> **PROBLEM REQUIREMENTS**: Write out the full listing again. Make no alterations.
--- DATA RECORDS Enclosed Below ---
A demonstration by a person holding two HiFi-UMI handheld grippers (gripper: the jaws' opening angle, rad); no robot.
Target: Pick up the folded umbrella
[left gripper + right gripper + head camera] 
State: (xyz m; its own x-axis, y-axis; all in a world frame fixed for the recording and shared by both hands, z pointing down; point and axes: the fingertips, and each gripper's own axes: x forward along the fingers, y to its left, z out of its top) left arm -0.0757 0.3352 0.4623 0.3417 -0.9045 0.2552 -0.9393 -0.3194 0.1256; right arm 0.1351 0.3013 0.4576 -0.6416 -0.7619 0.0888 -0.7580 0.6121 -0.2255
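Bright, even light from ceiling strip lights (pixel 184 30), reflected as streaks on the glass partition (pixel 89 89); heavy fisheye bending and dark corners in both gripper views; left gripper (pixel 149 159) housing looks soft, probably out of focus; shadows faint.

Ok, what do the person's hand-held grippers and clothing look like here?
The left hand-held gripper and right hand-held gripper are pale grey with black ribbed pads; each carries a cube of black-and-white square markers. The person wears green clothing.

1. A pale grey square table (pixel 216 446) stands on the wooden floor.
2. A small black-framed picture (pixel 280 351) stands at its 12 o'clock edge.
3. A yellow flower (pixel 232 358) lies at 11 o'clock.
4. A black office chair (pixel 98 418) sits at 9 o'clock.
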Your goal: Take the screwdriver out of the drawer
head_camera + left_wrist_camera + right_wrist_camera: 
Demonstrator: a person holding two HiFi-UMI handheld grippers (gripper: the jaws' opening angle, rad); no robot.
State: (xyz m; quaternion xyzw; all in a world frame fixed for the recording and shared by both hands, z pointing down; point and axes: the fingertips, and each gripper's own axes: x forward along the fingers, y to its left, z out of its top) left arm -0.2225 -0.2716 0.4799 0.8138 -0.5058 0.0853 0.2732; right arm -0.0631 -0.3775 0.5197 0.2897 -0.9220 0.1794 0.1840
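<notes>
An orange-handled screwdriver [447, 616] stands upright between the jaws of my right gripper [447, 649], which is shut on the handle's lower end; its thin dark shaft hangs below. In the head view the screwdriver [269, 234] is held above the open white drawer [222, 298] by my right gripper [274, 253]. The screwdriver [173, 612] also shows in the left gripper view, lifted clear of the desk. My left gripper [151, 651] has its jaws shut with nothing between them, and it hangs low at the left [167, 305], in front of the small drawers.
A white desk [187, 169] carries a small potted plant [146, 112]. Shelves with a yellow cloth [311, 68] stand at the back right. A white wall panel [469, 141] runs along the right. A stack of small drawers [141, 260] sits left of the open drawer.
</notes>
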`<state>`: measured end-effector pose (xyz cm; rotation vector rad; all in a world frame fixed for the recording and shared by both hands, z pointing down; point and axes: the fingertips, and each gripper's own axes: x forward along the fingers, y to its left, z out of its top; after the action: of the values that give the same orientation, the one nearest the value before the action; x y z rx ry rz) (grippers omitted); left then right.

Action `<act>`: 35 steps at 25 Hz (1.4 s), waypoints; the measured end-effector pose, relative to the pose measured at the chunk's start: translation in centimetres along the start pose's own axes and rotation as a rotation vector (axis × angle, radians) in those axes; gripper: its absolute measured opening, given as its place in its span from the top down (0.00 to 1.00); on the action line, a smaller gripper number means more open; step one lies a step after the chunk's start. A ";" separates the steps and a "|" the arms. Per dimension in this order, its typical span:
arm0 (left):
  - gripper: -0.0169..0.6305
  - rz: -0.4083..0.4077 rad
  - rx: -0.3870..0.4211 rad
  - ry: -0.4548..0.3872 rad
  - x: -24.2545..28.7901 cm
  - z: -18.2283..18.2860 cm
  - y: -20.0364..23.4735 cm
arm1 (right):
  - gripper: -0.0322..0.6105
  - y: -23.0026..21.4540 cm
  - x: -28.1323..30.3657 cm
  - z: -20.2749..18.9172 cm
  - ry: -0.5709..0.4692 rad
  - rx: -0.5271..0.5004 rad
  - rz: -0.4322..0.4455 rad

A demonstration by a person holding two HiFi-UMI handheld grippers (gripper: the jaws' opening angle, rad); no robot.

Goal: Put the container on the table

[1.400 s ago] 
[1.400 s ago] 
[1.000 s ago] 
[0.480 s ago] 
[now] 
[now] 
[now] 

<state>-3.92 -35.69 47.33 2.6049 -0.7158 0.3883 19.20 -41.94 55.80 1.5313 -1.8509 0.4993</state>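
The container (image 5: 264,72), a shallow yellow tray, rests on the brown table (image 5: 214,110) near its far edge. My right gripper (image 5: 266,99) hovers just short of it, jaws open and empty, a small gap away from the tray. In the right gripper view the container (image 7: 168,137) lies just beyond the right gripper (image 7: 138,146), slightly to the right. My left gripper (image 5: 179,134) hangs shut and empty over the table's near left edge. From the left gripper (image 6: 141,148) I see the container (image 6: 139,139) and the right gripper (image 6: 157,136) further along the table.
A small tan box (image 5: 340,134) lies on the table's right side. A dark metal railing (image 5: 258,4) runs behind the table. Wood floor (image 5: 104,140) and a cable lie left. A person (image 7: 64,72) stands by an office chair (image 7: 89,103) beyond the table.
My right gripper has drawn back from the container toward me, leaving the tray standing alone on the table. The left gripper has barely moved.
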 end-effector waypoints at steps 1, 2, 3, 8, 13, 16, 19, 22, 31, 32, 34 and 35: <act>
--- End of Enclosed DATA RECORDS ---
> **RESULT FOR THIS EXERCISE**:
A demonstration by a person holding two HiFi-UMI handheld grippers (gripper: the jaws' opening angle, rad); no robot.
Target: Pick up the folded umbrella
[left gripper + right gripper + head camera] 
State: (xyz m; its own x-axis, y-axis; all in a world frame fixed for the recording and shared by both hands, z pointing down; point and axes: the fingertips, and each gripper's own axes: x forward along the fingers, y to its left, z out of its top) left arm -0.0757 0.3352 0.4623 0.3417 -0.9045 0.2552 -0.9393 -0.3194 0.1256; right arm 0.1351 0.3013 0.4576 -0.6416 -0.7619 0.0888 -0.7580 0.6121 -0.2255
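Bright, even light from ceiling strip lights (pixel 184 30), reflected as streaks on the glass partition (pixel 89 89); heavy fisheye bending and dark corners in both gripper views; left gripper (pixel 149 159) housing looks soft, probably out of focus; shadows faint.

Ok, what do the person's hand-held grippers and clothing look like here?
The left hand-held gripper and right hand-held gripper are pale grey with black ribbed pads; each carries a cube of black-and-white square markers. The person wears green clothing.

1. A pale grey square table (pixel 216 446) stands on the wooden floor.
2. A small black-framed picture (pixel 280 351) stands at its 12 o'clock edge.
3. A yellow flower (pixel 232 358) lies at 11 o'clock.
4. A black office chair (pixel 98 418) sits at 9 o'clock.
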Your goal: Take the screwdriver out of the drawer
head_camera + left_wrist_camera + right_wrist_camera: 
Demonstrator: a person holding two HiFi-UMI handheld grippers (gripper: the jaws' opening angle, rad); no robot.
State: (xyz m; quaternion xyzw; all in a world frame fixed for the recording and shared by both hands, z pointing down; point and axes: the fingertips, and each gripper's own axes: x forward along the fingers, y to its left, z out of its top) left arm -0.2225 -0.2716 0.4799 0.8138 -0.5058 0.0853 0.2732; right arm -0.0631 -0.3775 0.5197 0.2897 -0.9220 0.1794 0.1840
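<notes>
An orange-handled screwdriver [447, 616] stands upright between the jaws of my right gripper [447, 649], which is shut on the handle's lower end; its thin dark shaft hangs below. In the head view the screwdriver [269, 234] is held above the open white drawer [222, 298] by my right gripper [274, 253]. The screwdriver [173, 612] also shows in the left gripper view, lifted clear of the desk. My left gripper [151, 651] has its jaws shut with nothing between them, and it hangs low at the left [167, 305], in front of the small drawers.
A white desk [187, 169] carries a small potted plant [146, 112]. Shelves with a yellow cloth [311, 68] stand at the back right. A white wall panel [469, 141] runs along the right. A stack of small drawers [141, 260] sits left of the open drawer.
</notes>
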`<state>`: measured end-effector pose (xyz cm; rotation vector rad; all in a world frame fixed for the recording and shared by both hands, z pointing down; point and axes: the fingertips, and each gripper's own axes: x forward along the fingers, y to its left, z out of its top; after the action: of the values that give the same orientation, the one nearest the value before the action; x y z rx ry rz) (grippers omitted); left then right.

Action `<act>`: 35 steps at 25 Hz (1.4 s), waypoints; the measured end-effector pose, relative to the pose measured at the chunk's start: translation in centimetres along the start pose's own axes and rotation as a rotation vector (axis × angle, radians) in those axes; gripper: its absolute measured opening, given as its place in its span from the top down (0.00 to 1.00); on the action line, a smaller gripper number means more open; step one lies a step after the chunk's start. A ";" separates the steps and a "|" the arms. Per dimension in this order, its typical span:
arm0 (left):
  - gripper: -0.0169..0.6305
  - rz: -0.4083..0.4077 rad
  - rx: -0.3870..0.4211 rad
  - ry: -0.4548..0.3872 rad
  - x: -24.2545..28.7901 cm
  - z: -18.2283..18.2860 cm
  - y: -20.0364..23.4735 cm
arm1 (right):
  - gripper: -0.0322..0.6105
  - y: -23.0026..21.4540 cm
  - x: -28.1323..30.3657 cm
  - z: -20.2749..18.9172 cm
  - ry: -0.5709..0.4692 rad
  - rx: -0.5271..0.5004 rad
  - rz: -0.4322..0.4455 rad

A demonstration by a person holding two HiFi-UMI handheld grippers (gripper: the jaws' opening angle, rad); no robot.

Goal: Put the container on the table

[1.400 s ago] 
[1.400 s ago] 
[1.000 s ago] 
[0.480 s ago] 
[now] 
[now] 
[now] 

<state>-3.92 -35.69 47.33 2.6049 -0.7158 0.3883 19.20 -41.94 55.80 1.5313 -1.8509 0.4993</state>
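The container (image 5: 264,72), a shallow yellow tray, rests on the brown table (image 5: 214,110) near its far edge. My right gripper (image 5: 266,99) hovers just short of it, jaws open and empty, a small gap away from the tray. In the right gripper view the container (image 7: 168,137) lies just beyond the right gripper (image 7: 138,146), slightly to the right. My left gripper (image 5: 179,134) hangs shut and empty over the table's near left edge. From the left gripper (image 6: 141,148) I see the container (image 6: 139,139) and the right gripper (image 6: 157,136) further along the table.
A small tan box (image 5: 340,134) lies on the table's right side. A dark metal railing (image 5: 258,4) runs behind the table. Wood floor (image 5: 104,140) and a cable lie left. A person (image 7: 64,72) stands by an office chair (image 7: 89,103) beyond the table.
My right gripper has drawn back from the container toward me, leaving the tray standing alone on the table. The left gripper has barely moved.
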 end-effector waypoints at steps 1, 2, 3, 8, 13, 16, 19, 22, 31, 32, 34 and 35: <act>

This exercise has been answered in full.